Monday, July 16, 2012

Software Engineering Interview Questions - 3


1.  Two players take turns to take a coin from one of the ends of the line until there are no more coins left. The player with the larger amount of money wins.
Would you rather go first or second? Does it matter?
Assume that you go first, describe an algorithm to compute the maximum amount of money you can win.

2.   Find an unbiased decision from a biased coin. When we have a biased coin, then the probability of a head and a tail is not the same.

3. Given a dictionary of words, find all the words that are made up of two words in the dictionary. For example, mango => man + go.

4.  A parking lot is unoccupied 1/3 of the time.  But, you find it empty for nine consecutive days in a row.
Find the probability that it will be empty on the tenth day.

5. Given a list of alternatively sorted numbers, e.g,  20 1 25 3 29 10 30 12., design an efficient algorithm to find a given number in the list.

6. There are M sorted lists. Each list has N numbers.  Design an algorithm to find the kth smallest number.
    or
    There is a big file containing M*N numbers.  There are M machines having just enough memory to keep N numbers. Design an algorithm to generate a sorted list of all the numbers or find the kth largest/smallest element or find the median.

Hint:  Merge sort using a Binary Heap Structure. Leaf nodes retrieve a number from each of the lists. A parent node contains the max/min of the leaves.


7.  Design a stack which performs push, top, pop, range, and size in a constant time or with complexity O(1). Range is defined as the difference of the maximum number in the stack to the minimum number.

Hint: Use two stacks. First for keeping the numbers and the second for keeping the range for each position in the stack.

8.  There are M employees in an enterprise. Each employee has a preference for working with others.  Each employee rates another employee as a  like, dislike, or neutral. A manager is given the task to form minimal number of groups of the employees such that no group has a employee that dislike any other employee in the same group. 

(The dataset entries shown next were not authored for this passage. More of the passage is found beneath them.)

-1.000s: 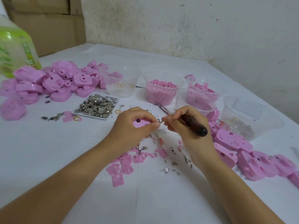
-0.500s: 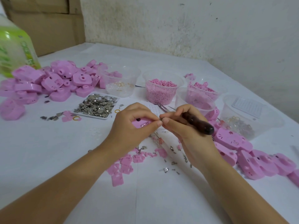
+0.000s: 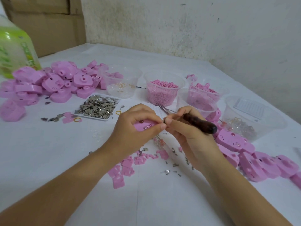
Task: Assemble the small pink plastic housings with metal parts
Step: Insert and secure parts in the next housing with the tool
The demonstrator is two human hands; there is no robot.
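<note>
Head view: you hold one pink housing (image 3: 143, 126) at the centre of the white table (image 3: 48, 152), your left hand (image 3: 135, 132) curled round it, thumb and forefinger pinching its right end. Your right hand (image 3: 192, 141) grips a wooden-handled tool (image 3: 200, 123), fingers wrapped round it and the dark handle jutting to the right, while its fingertips meet the left hand's at a small metal part (image 3: 164, 121) on the housing's edge. A heap of loose housings (image 3: 48, 82) lies far left, a row of housings (image 3: 236, 141) just right of your right wrist. Beyond your hands stand a tray of metal pieces (image 3: 99, 106) and a clear tub of pink pellets (image 3: 162, 92). A green-labelled bottle (image 3: 14, 48) stands at the far left; its print is too blurred to read, as are the raised marks on the housings.
</note>
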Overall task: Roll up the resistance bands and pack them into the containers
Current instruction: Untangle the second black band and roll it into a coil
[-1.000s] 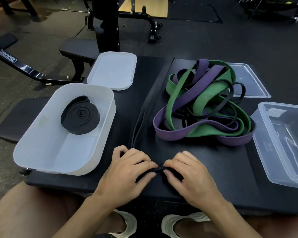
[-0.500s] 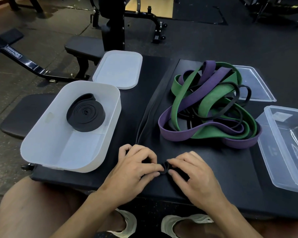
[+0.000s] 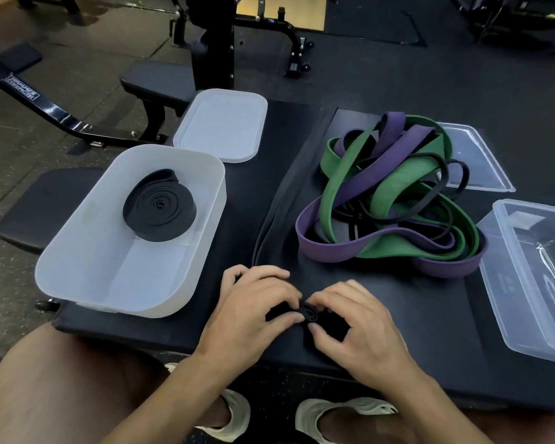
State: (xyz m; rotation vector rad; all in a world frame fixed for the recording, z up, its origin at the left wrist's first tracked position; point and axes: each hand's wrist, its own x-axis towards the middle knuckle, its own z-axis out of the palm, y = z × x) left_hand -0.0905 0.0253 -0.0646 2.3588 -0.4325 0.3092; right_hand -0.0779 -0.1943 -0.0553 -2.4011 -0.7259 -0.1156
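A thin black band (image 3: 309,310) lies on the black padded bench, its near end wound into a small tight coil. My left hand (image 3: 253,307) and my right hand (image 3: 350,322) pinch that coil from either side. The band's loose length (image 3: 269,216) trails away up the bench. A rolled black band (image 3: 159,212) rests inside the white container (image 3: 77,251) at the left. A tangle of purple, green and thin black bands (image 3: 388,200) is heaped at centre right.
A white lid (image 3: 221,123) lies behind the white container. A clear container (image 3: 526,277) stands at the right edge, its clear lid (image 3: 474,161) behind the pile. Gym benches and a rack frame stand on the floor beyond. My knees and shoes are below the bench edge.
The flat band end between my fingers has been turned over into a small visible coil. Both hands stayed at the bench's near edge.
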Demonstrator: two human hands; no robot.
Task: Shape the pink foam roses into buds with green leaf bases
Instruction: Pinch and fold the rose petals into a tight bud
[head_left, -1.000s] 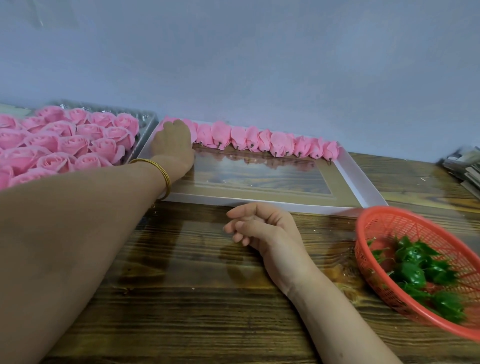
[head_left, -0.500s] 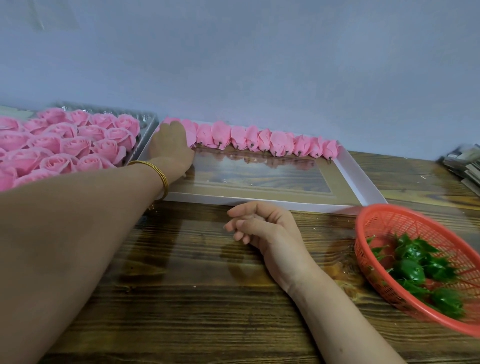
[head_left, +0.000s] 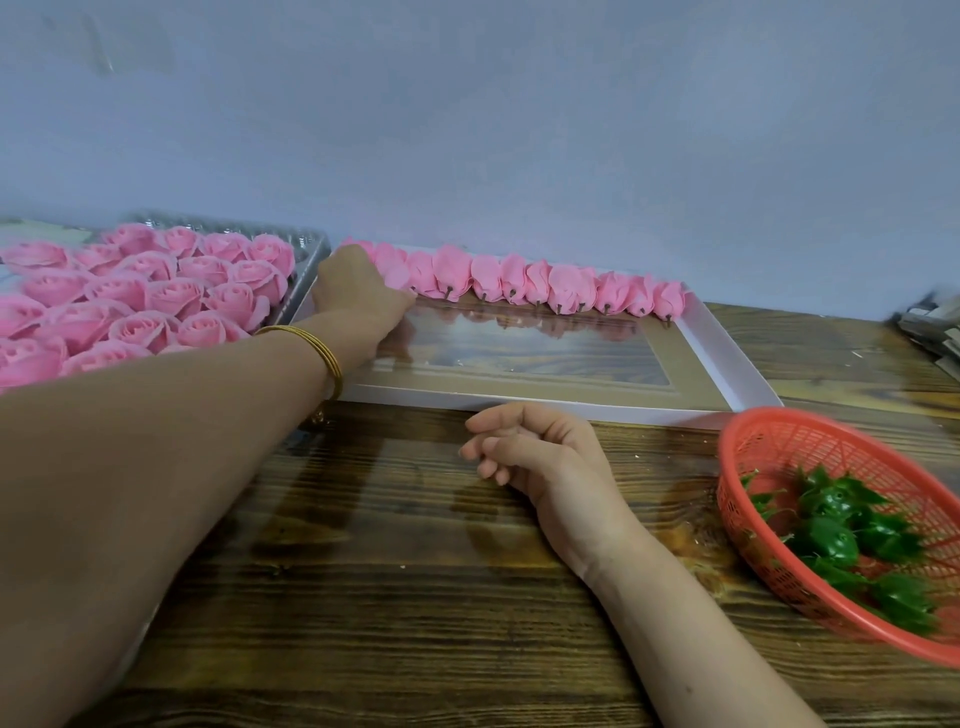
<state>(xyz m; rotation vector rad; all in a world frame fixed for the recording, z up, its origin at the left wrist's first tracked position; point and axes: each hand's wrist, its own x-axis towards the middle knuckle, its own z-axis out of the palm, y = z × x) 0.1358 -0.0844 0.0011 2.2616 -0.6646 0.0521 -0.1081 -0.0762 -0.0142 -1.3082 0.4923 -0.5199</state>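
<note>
Dark wood-grain tabletop (head_left: 415, 597) carries everything. Far left: clear plastic tray (head_left: 311, 244) packed with open pink foam roses (head_left: 171, 296). Beside it: shallow white cardboard box (head_left: 727, 358), shaped pink buds (head_left: 561, 283) lined along its far wall. Right: red plastic mesh basket (head_left: 748, 431) of green plastic leaf bases (head_left: 831, 540). I judge the foam light, soft and easily creased, best taken low at the base. Left hand (head_left: 353, 291) covers the row's left end; I cannot read its grip. Right hand (head_left: 540, 457) rests loosely curled and empty.

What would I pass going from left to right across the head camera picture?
First the open pink roses → left hand → row of pink buds → red basket holding green leaf bases.
</note>
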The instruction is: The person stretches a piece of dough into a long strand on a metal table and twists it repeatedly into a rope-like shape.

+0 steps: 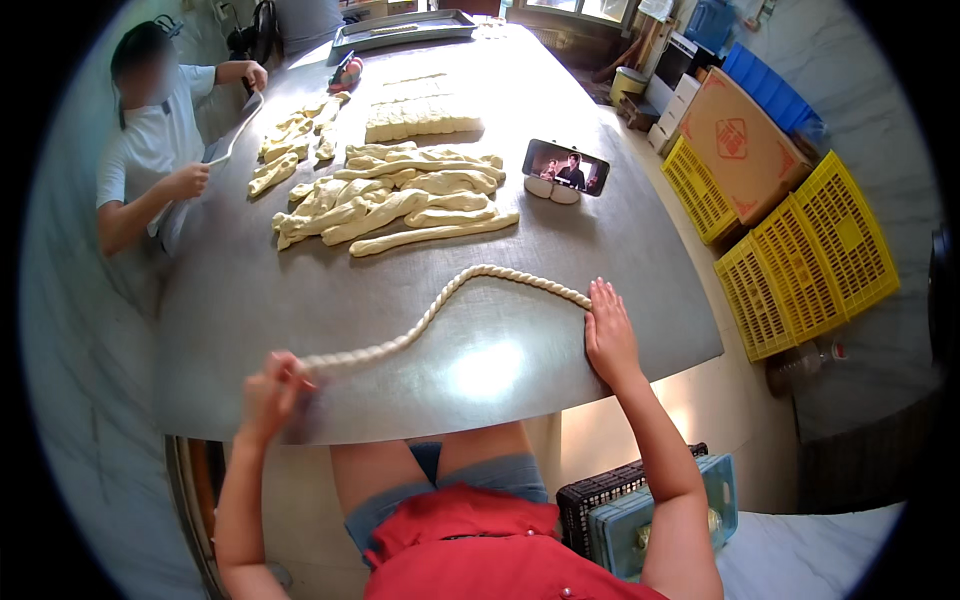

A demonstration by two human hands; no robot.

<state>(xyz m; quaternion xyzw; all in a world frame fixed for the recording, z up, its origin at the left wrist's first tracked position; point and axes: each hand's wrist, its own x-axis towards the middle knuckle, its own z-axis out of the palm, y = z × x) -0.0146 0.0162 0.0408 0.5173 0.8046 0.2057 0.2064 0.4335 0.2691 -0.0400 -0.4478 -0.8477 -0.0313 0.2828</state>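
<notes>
A long twisted rope of dough (429, 313) curves across the metal table (225, 300) in front of me. My left hand (276, 390) pinches its left end, slightly blurred, near the front edge. At its other end, my right hand (611, 330) lies palm down with fingers extended, touching the tip of the dough; whether anything is under the palm is hidden. Beyond the rope lie a pile of untwisted dough strips (390, 199), a smaller group of dough pieces (289, 139) and a scored slab of dough (424, 118).
A phone (566, 166) leans on a stand at the right. Across the left side a co-worker (154, 142) holds a thin dough strand (244, 131). A metal tray (405, 31) sits at the far end. Yellow crates (814, 255) and a cardboard box (735, 142) stand right of the table.
</notes>
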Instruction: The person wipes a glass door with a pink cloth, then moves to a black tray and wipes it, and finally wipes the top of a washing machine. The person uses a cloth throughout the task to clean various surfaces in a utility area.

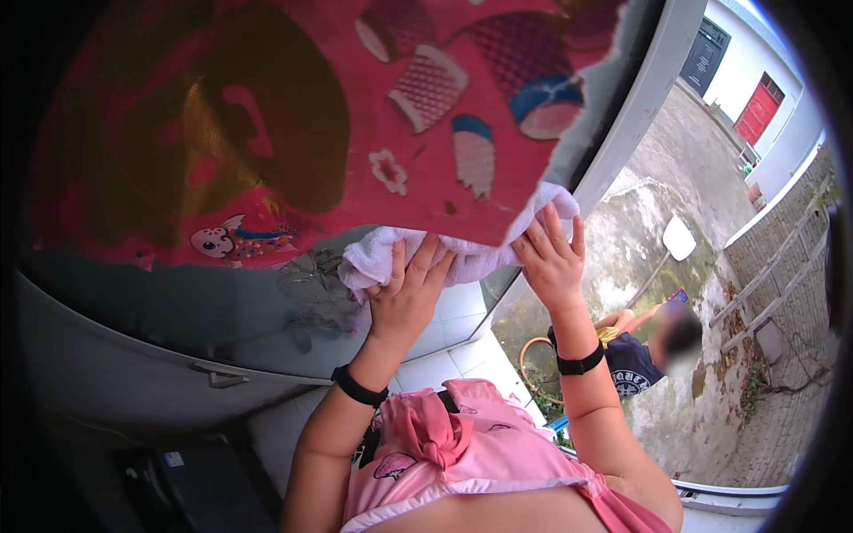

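A pale lavender terry towel [460, 260] lies bunched against a glass pane [400, 340], just below a red printed poster [426, 173] with a torn right edge. My left hand [406, 300] holds the towel's left part, fingers spread over the folds. Over its right end, near the pane's frame [600, 160], my right hand [553, 266] presses with fingers apart. Part of the towel's upper side is hidden behind the poster's lower edge. Both wrists wear black bands.
A person [640, 353] sits outside on the right, holding a phone [678, 295]. Beyond are a long-handled white tool [680, 238], a ladder [776, 286] against a brick wall and an orange hose [526, 356]. A window handle [223, 378] juts out lower left, above a dark case [206, 486].
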Motion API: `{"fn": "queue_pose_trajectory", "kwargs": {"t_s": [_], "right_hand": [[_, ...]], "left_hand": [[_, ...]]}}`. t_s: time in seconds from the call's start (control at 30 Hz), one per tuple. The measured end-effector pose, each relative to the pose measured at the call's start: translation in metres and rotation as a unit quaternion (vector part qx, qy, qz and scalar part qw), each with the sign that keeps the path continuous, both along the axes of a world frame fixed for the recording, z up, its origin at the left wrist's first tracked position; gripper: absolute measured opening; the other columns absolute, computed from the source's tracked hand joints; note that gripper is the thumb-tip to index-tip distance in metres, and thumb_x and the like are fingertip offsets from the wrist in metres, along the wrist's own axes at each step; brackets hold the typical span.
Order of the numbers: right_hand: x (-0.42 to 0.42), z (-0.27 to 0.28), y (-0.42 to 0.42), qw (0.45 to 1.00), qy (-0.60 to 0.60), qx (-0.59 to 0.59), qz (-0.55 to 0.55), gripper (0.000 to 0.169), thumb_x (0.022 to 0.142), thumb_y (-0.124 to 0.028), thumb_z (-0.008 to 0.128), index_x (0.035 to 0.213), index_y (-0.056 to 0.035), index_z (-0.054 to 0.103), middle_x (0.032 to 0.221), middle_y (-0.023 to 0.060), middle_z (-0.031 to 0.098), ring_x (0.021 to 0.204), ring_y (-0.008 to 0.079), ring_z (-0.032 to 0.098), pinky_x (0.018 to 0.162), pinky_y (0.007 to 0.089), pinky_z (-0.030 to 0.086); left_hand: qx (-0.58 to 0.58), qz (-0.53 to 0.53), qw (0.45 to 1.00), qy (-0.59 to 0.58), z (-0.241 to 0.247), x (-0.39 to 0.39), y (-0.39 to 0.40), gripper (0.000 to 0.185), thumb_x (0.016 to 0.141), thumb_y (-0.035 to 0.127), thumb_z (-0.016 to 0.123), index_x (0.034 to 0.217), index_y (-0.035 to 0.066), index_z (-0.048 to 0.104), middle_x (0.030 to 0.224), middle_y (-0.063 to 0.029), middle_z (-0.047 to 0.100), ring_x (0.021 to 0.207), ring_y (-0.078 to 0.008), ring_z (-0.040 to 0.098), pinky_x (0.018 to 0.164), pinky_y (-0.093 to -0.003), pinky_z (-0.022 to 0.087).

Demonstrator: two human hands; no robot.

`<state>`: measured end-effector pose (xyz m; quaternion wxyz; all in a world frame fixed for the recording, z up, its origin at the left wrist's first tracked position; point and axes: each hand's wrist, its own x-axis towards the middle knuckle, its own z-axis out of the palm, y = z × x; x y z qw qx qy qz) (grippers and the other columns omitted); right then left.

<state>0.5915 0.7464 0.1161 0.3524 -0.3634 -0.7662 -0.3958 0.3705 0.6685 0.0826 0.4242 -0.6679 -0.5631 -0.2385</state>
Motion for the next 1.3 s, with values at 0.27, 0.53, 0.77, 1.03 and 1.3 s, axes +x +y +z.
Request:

Solution: Let X be the set of employees of size M. Create a graph G with a vertex set V of size M and an edge set  E..   Define a bijective mapping function between X and V, i.e., every employee is mapped to exactly one vertex v in V and vice-a-versa.   Put an edge between two vertices uv if  at least one of them dislikes the other, i.e., create a dislike graph.  Create a complement/inverse G' of the graph G. G' is a graph defined on the same set of vertices V as G, but has an edge between any two vertices uv if and only if there is no edge between u and v in G.   Now the problem is to find the minimum number of  non-overlapping/disjoint cliques that covers all the vertices. We can find resemblance of the problem to the well known NP-Hard problems of set cover and cliques in a graph in computational complexity theory. We can reduce the set-cover problem to  our problem, thus proving that it is NP-Hard.  A naive approach would be to iterate through following steps.  Find a vertex with the maximum edge degree. Remove  the largest clique from the graph including the vertex. Repeat the process till all the vertices in the graph are covered. 


9. Given a large list of numbers, design an efficient algorithm to find the frequency of each number. 

Hint: Use a Hashmap.


10.  A machine is continuously receiving a stream of numbers. Give a method to report the current average. 

Hint: Remember that keeping the sum is not  a viable option as the value may overflow the register. 

New_Number_Count = Old_Number_Count +1
New Average = (Old Average * Old_Number_Count / New_Number_Count) + (New_Number / New_Number_Count)

For very very large stream, we may again have the problem of underflow for a small New_Number. The value of  (New_Number / New_Number_Count) can be smaller than the register can support.